JC: Com as novas regras da minirreforma eleitoral de 2015, que além de reduzir em dez dias o período de veiculação do horário eleitoral gratuito na TV e Rádio, também vão combater a propaganda negativa (difamatória). Qual a estratégia para fazer uma campanha limpa e ainda conquistar a popularidade dos eleitores?
AN: Na verdade a conta não é bem essa. Agora estamos na televisão todos os dias e com programas diferentes. Apenas os candidatos a vereador que não participam do Horário Eleitoral. Eles entram como inserção no decorrer da programação. São dez minutos para os prefeitos e acredito que, com isso, a população volte a ver a apresentação de ideias. Não fica cansativo. Eu farei uma campanha limpa. Nunca participei de baixaria e não será agora que isso vai acontecer. Alguns adversários estão atacando minha família. É um jogo que eles usam para tentar reverter a situação. Mas as pessoas são inteligentes e não compactuam com isso. Sabem de onde vem.

JC: Há poucos dias o senhor explicou, publicamente, que já foi casado por duas vezes e agora quer reconstruir sua vida e ser feliz. De que forma o prefeito de Manaus; candidato à reeleição; apresentando sua nova esposa; consegue conciliar seus compromissos, já que o senhor cancelou algumas participações em debates e caminhadas? Em uma delas o senhor justificou sua ausência por ter compromissos na Prefeitura de Manaus.
AN: Eu sou o único candidato que tem mais compromissos que todos os outros. Eles estão inteiramente dedicados à campanha. Eu não. Sou prefeito e candidato. Faço questão de cumprir expediente durante as manhãs e as tardes e sem falar de eleição quando não é o momento. Não suporto misturar as coisas. Só anunciei minha candidatura quando era o momento e vai continuar assim. Só faço caminhadas e gravo programas eleitorais durante a noite. Às vezes invado a madrugada gravando e estou de pé cedo para cumprir agendas pelo Executivo Municipal. Sempre que tiver que faltar compromissos de campanha para me dedicar às agendas da prefeitura isso será feito. A prioridade é o governo. Farei campanha quando tiver tempo. Está sendo muito difícil conciliar estes horários, mas acredito que as pessoas entendem que preciso trabalhar mais do que fazer campanha. Quanto a minha vida pessoal, isso diz respeito apenas a minha família. Quem usa disso é porque não tem propostas para o debate.

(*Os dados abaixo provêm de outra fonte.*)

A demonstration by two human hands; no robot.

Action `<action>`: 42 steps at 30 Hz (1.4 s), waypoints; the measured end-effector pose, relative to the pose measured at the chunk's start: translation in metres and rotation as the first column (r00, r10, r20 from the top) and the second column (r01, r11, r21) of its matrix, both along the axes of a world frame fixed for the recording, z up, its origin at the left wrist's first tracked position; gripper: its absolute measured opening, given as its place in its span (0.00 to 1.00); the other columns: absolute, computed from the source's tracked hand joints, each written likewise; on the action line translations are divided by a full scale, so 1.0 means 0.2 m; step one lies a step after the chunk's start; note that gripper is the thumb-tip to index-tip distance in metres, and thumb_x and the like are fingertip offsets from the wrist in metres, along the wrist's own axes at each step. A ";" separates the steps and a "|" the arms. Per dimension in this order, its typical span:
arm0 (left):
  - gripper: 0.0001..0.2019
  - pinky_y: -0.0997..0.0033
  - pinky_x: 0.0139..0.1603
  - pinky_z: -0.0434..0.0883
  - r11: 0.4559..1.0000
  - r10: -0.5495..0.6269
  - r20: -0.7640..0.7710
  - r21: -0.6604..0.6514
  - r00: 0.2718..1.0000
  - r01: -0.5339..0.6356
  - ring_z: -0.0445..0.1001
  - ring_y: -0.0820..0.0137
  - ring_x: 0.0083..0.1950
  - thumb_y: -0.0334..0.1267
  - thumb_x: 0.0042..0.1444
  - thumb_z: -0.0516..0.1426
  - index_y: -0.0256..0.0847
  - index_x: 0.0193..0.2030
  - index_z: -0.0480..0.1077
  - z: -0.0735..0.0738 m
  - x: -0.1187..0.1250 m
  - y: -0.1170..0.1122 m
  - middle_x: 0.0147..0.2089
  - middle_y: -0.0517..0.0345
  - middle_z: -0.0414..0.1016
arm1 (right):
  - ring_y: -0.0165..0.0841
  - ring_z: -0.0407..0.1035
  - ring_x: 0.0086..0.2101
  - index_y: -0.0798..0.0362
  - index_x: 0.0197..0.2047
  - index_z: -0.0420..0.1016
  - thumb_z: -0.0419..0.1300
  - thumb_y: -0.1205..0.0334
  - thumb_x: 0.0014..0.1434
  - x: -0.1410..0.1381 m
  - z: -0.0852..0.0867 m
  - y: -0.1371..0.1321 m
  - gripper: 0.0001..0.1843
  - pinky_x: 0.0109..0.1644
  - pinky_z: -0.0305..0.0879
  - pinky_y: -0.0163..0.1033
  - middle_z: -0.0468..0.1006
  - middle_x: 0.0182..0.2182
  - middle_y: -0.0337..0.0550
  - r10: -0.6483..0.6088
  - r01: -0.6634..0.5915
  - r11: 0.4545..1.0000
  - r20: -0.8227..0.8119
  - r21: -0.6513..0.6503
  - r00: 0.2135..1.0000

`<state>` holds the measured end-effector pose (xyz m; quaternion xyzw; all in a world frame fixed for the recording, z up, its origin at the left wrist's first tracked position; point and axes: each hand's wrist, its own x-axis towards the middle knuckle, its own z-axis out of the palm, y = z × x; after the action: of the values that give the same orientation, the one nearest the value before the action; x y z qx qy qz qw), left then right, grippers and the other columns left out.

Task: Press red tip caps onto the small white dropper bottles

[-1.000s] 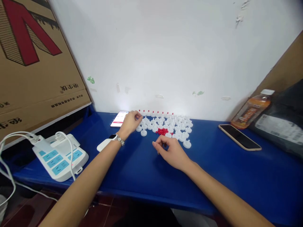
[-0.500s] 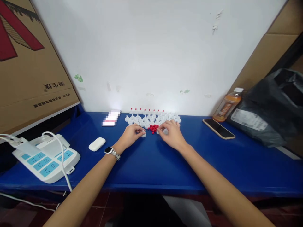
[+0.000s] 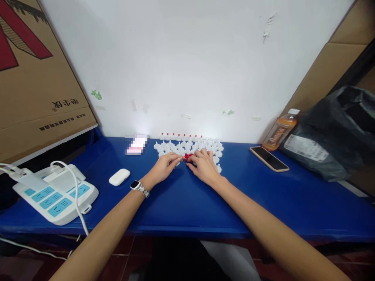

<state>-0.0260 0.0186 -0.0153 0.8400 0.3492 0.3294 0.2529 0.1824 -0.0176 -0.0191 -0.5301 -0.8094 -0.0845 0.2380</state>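
My left hand (image 3: 165,168) is closed, thumb and forefinger pinched together at the left edge of a pile of small red caps (image 3: 188,156). What lies in the pinch is too small to make out. A white lid partly shows under these fingers. My right hand (image 3: 203,166) reaches over the pile from the right, fingers bent and thumb a little apart from the forefinger, the fingertips at the red caps. Behind both hands spread many white spouted lids (image 3: 218,146); some are hidden by the hands. Along the wall stands a row of white lids with red tips (image 3: 179,135).
A white earbud case (image 3: 119,177) and a power strip (image 3: 55,203) with cables lie to the left. A blurred pink-and-white item (image 3: 136,145) is near the wall. To the right are a phone (image 3: 269,158), an orange drink bottle (image 3: 280,130) and a dark plastic bag (image 3: 328,136).
My right hand has moved left onto the red caps, uncovering white lids at its right. My left fingertips have shifted slightly right and up, toward the pile.
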 end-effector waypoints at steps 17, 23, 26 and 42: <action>0.17 0.63 0.49 0.72 0.998 0.038 -0.153 0.061 0.987 -0.028 0.74 0.65 0.43 0.38 0.65 0.50 0.43 0.58 0.70 -0.07 0.00 0.01 0.49 0.50 0.72 | 0.44 0.61 0.46 0.49 0.43 0.80 0.59 0.57 0.65 0.01 0.00 -0.02 0.09 0.49 0.50 0.49 0.76 0.40 0.48 -0.024 0.024 1.000 -0.041 0.012 0.999; 0.19 0.62 0.48 0.73 0.999 0.025 -0.133 -0.024 0.991 -0.028 0.76 0.63 0.44 0.46 0.67 0.50 0.41 0.59 0.67 -0.06 0.01 0.01 0.52 0.48 0.75 | 0.43 0.62 0.46 0.50 0.38 0.79 0.60 0.60 0.65 -0.01 -0.01 -0.01 0.07 0.50 0.50 0.50 0.75 0.39 0.47 -0.014 0.013 1.000 -0.034 -0.016 0.999; 0.19 0.61 0.52 0.72 1.000 -0.003 -0.112 -0.021 0.994 0.001 0.76 0.62 0.48 0.46 0.67 0.49 0.40 0.58 0.67 -0.05 0.01 0.00 0.54 0.47 0.74 | 0.43 0.62 0.46 0.51 0.37 0.78 0.60 0.60 0.65 -0.01 -0.01 -0.01 0.07 0.50 0.51 0.50 0.76 0.40 0.48 -0.002 0.002 1.000 -0.037 -0.007 0.999; 0.21 0.56 0.60 0.70 0.995 -0.047 -0.214 0.076 0.976 0.065 0.72 0.57 0.61 0.47 0.69 0.46 0.43 0.65 0.60 -0.01 0.05 -0.11 0.63 0.45 0.70 | 0.32 0.70 0.30 0.53 0.35 0.80 0.63 0.53 0.60 -0.06 0.02 -0.06 0.12 0.35 0.62 0.37 0.80 0.28 0.40 0.073 -0.334 0.935 -0.856 -0.120 0.512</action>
<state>-0.0151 -0.0036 -0.0171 0.8896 0.3364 0.2448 0.1885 0.1707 -0.0304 -0.0149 -0.4323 -0.6551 0.3201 0.5306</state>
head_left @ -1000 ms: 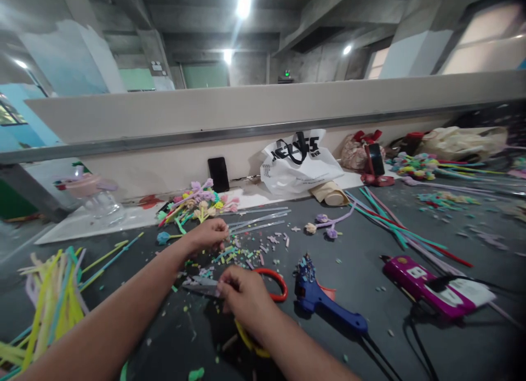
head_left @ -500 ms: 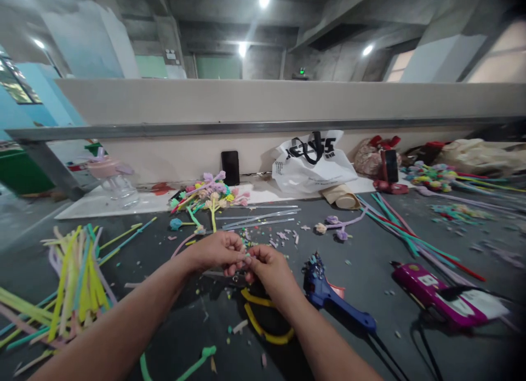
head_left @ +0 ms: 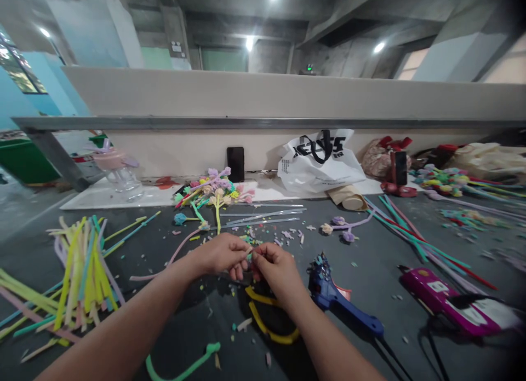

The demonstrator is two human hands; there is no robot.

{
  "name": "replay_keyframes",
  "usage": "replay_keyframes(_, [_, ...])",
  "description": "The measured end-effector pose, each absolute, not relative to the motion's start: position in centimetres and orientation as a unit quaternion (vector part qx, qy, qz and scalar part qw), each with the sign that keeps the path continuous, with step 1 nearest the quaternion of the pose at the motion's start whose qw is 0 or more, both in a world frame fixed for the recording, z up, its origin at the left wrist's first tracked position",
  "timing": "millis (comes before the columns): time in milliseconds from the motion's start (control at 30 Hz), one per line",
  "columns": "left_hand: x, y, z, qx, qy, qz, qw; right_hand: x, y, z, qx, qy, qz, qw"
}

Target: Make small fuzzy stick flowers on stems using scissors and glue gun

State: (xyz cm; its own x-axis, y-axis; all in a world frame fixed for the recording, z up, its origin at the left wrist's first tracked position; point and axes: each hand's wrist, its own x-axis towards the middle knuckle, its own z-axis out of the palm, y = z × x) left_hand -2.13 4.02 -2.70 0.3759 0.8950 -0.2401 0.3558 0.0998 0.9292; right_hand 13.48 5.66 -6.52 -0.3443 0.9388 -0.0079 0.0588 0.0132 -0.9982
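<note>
My left hand and my right hand meet over the dark table, fingertips pinched together on a small pale piece of pipe cleaner. A pink pipe cleaner trails away to the left from under my left hand. Below my right hand lies a yellow-handled tool. Small coloured cuttings are scattered just beyond my fingers. A bunch of finished pipe-cleaner flowers lies further back.
A blue glue gun lies right of my right hand, a magenta device further right. Yellow and green pipe cleaners are heaped at the left. A white bag, a black phone and a clear jar stand along the wall.
My right hand left the red-handled scissors and came up to meet my left hand. Both now pinch a small piece between them. The view shifted left.
</note>
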Motion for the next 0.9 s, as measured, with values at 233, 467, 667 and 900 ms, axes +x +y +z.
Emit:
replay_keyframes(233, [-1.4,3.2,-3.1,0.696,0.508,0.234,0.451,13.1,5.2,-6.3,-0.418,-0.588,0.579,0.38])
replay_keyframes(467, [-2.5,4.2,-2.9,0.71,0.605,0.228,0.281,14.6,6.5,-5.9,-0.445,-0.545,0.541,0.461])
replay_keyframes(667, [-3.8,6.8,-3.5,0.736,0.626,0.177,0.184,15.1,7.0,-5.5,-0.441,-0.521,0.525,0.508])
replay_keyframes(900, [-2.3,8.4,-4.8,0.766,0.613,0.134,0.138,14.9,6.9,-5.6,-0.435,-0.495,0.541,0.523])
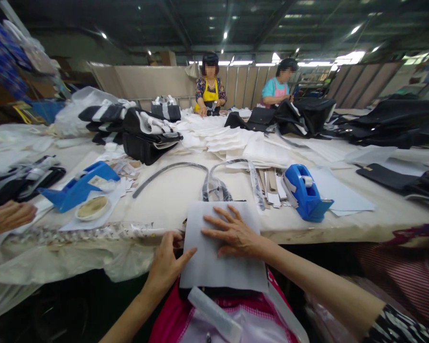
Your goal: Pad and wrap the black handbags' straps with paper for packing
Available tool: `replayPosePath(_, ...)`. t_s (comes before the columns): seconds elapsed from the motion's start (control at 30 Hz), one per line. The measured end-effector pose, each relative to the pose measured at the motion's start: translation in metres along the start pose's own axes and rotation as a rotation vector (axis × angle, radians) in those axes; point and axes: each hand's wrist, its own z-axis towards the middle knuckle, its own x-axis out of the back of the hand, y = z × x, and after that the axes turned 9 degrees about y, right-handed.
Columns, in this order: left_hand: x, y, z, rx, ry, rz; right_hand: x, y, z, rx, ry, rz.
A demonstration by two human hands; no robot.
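Both hands open, splayed, gripping nothing: right hand (236,233) pressed flat on a grey sheet (221,257) at the near table edge (307,233), left hand (168,262) against its left side. Lifted, they could let the overhanging sheet slide off.

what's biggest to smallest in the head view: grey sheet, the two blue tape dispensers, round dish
Largest: grey sheet
Middle: blue tape dispensers, left and right, too alike to rank
Smallest: round dish
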Motion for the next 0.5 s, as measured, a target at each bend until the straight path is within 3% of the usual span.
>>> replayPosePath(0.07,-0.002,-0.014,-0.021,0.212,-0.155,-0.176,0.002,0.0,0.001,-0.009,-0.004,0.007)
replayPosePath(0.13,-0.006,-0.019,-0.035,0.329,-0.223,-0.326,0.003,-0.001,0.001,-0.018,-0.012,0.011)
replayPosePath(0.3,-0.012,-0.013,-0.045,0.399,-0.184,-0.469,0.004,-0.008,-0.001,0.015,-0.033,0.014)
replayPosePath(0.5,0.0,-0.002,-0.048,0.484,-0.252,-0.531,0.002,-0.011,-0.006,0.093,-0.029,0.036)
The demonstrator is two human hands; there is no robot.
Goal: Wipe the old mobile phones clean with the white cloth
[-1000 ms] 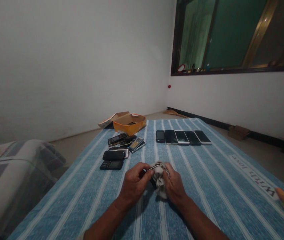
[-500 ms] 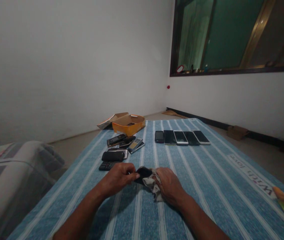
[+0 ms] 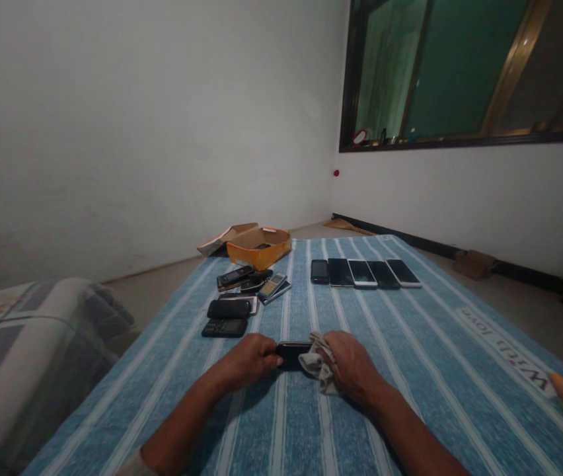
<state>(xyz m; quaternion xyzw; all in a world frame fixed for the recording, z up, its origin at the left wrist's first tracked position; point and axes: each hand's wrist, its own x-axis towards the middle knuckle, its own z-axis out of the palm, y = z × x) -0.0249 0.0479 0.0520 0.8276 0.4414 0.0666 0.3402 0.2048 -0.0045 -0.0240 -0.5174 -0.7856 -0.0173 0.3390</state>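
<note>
My left hand (image 3: 252,360) pinches the left end of a dark mobile phone (image 3: 292,356), held low over the striped cloth. Bunched in my right hand (image 3: 353,363) is a pale grey rag (image 3: 320,363), which wraps the phone's right end and hides it. Beyond my left hand lie a black keypad phone (image 3: 225,328) and a rounded black phone (image 3: 229,309). Farther back, several old phones (image 3: 272,285) lie in a loose pile. To the right, several smartphones (image 3: 362,273) lie side by side in a row.
An open orange cardboard box (image 3: 259,254) stands at the far end of the blue striped cloth (image 3: 375,396). A covered piece of furniture (image 3: 58,357) is at the left. On the floor at right sits a small brown carton (image 3: 474,263), below the window.
The phone has turned from tilted to more level, and its dark face shows differently. Both hands have shifted slightly right, with the rag still at its right end.
</note>
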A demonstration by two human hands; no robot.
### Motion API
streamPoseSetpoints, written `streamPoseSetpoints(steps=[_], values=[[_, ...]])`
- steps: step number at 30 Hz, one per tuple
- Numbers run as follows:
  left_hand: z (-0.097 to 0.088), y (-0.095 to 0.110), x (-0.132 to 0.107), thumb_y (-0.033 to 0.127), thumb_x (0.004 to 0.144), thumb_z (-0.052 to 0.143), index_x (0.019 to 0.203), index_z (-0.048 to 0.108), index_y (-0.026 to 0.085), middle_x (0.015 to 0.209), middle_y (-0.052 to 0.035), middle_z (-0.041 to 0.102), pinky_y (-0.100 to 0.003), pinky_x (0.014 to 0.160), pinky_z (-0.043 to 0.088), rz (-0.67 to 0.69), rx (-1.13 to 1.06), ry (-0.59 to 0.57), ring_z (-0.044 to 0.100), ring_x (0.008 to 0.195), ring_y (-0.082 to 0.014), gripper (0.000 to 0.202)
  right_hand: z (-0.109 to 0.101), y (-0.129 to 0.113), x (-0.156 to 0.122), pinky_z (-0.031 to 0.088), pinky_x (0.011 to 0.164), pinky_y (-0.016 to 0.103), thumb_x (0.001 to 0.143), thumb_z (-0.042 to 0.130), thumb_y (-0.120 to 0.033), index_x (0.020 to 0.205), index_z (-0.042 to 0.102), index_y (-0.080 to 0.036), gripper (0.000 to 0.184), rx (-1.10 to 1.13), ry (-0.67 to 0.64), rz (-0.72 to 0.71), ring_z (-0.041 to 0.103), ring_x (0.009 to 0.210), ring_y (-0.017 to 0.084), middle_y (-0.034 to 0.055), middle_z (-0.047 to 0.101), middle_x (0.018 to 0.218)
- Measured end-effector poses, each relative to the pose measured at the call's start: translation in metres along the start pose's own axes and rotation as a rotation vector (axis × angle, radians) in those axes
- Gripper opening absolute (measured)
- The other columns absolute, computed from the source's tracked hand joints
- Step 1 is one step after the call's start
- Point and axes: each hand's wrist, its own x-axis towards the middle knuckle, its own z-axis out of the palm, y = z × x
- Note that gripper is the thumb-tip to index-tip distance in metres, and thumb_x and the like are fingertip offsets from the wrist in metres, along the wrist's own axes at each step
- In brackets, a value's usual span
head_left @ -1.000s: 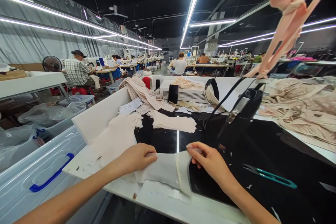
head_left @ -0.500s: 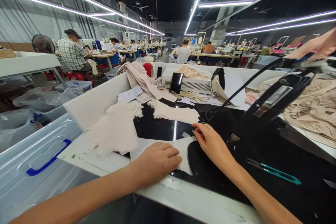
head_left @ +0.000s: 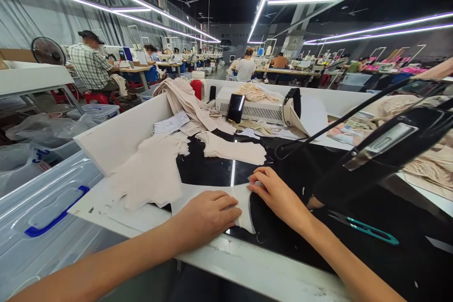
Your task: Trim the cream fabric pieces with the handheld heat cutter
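A pale cut fabric panel [head_left: 245,205] lies at the near edge of the black work surface. My left hand [head_left: 208,214] rests flat on it, fingers stretched out and covering its middle. At the panel's upper right corner, my right hand [head_left: 271,186] has thumb and fingers pinched at a small pale scrap [head_left: 249,179], mostly hidden by the fingertips. To the left spreads a stack of cream fabric pieces [head_left: 148,170]. Beyond my hands lies another stack of curved cream pieces [head_left: 231,147]. Teal thread snips [head_left: 371,231] lie on the right.
A black machine arm [head_left: 375,155] with a cable slants in from the right, near my right forearm. At the back stand a phone [head_left: 235,108] and a white vented box [head_left: 256,111]. Clear bins [head_left: 53,217] are at left. Several people work at sewing tables beyond.
My right hand has moved slightly left and down to the small scrap, its fingers closing there. My left hand stays on the panel. The view has shifted a little.
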Motion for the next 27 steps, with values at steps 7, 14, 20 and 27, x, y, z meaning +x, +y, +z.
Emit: streamPoseSetpoints(steps=[7, 14, 20, 27], values=[[0.002, -0.002, -0.003, 0.022, 0.120, 0.067, 0.132, 0.077, 0.018, 0.137, -0.0127, 0.084, -0.039, 0.117, 0.066, -0.007, -0.019, 0.008, 0.082, 0.126, -0.0251, 0.016, -0.003, 0.004, 0.010, 0.047, 0.055, 0.032, 0.118, 0.055, -0.036, 0.095, 0.068, -0.025, 0.029, -0.174, 0.052, -0.006, 0.071, 0.072, 0.018, 0.0087, 0.071, 0.113], [-0.001, -0.004, -0.004, 0.025, 0.122, 0.064, 0.139, 0.078, 0.020, 0.142, -0.0143, 0.083, -0.041, 0.118, 0.066, -0.002, -0.050, -0.024, 0.080, 0.130, -0.0267, 0.023, -0.018, -0.019, -0.008, 0.056, 0.066, 0.035, 0.119, 0.055, -0.034, 0.128, 0.076, -0.026, 0.025, -0.267, 0.124, -0.088, 0.080, 0.107, 0.029, 0.0143, 0.076, 0.137], [-0.006, -0.008, -0.006, 0.037, 0.124, 0.063, 0.148, 0.078, 0.020, 0.147, -0.0160, 0.080, -0.042, 0.125, 0.061, 0.046, -0.069, -0.025, 0.077, 0.136, -0.0279, 0.033, -0.021, -0.046, -0.052, 0.060, 0.078, 0.034, 0.126, 0.043, -0.034, 0.119, 0.081, -0.027, 0.040, -0.181, 0.095, -0.360, 0.077, 0.090, 0.022, 0.0083, 0.084, 0.109], [-0.011, -0.009, -0.008, 0.046, 0.120, 0.070, 0.155, 0.076, 0.022, 0.155, -0.0186, 0.076, -0.047, 0.129, 0.057, 0.085, -0.037, -0.082, 0.072, 0.143, -0.0314, 0.043, -0.032, -0.046, -0.082, 0.059, 0.082, 0.039, 0.120, 0.053, -0.023, 0.119, 0.085, -0.029, 0.032, -0.130, 0.148, -0.412, 0.077, 0.089, 0.023, 0.0072, 0.087, 0.110]])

JC: Na coligação “POR UMA SÓ MANAUS” qual a proposta que o senhor destaca e que fará a diferença para o eleitor na hora da votação?
AN: Temos propostas em todas as áreas, a exemplo do que fizemos nesta gestão. Mas acredito que desta vez, poderemos, enfim, avançar como queremos em termos de transporte e mobilidade. Fizemos o viaduto do aeroporto com recursos próprios e algumas outras intervenções no trânsito para dar maior fluidez. No transporte coletivo reformamos o T3, o T4 e o T5. Demolimos o T2 e fizemos outro e já iniciamos a reforma do T1. Este dois pontos nevrálgicos precisam de extrema ajuda do governo federal. Como todos sabem, não tivemos ajuda. Agora esta união será muito benéfica para cidade e poderemos investir com mais peso em ambos os setores. O BRT contará com recursos do governo para poder sair do papel.

JC: Por que tentar a continuidade de sua gestão, com a reeleição? Tem algo que o senhor gostaria de ter feito e que irá realizar nos próximos quatro anos, caso conquiste a vitória nas urnas?
AN: Exatamente o que falei acima, dar maior estrutura ao trânsito e ao transporte. Quem está de fora critica, mas é muito fácil tacar pedra quando não se sabe da realidade. São pontos problemáticos em quase todas as cidades brasileiras. É impossível realizar grandes obras no sistema sem recursos do governo federal. Como vou construir e desapropriar áreas apenas com recursos da prefeitura? Brasília é menor que Manaus e tem muitos mais recursos que nós. É preciso saber da realidade até para criticar. Tenho certeza que vamos avançar mais na próxima gestão. Conto com a confiança da população.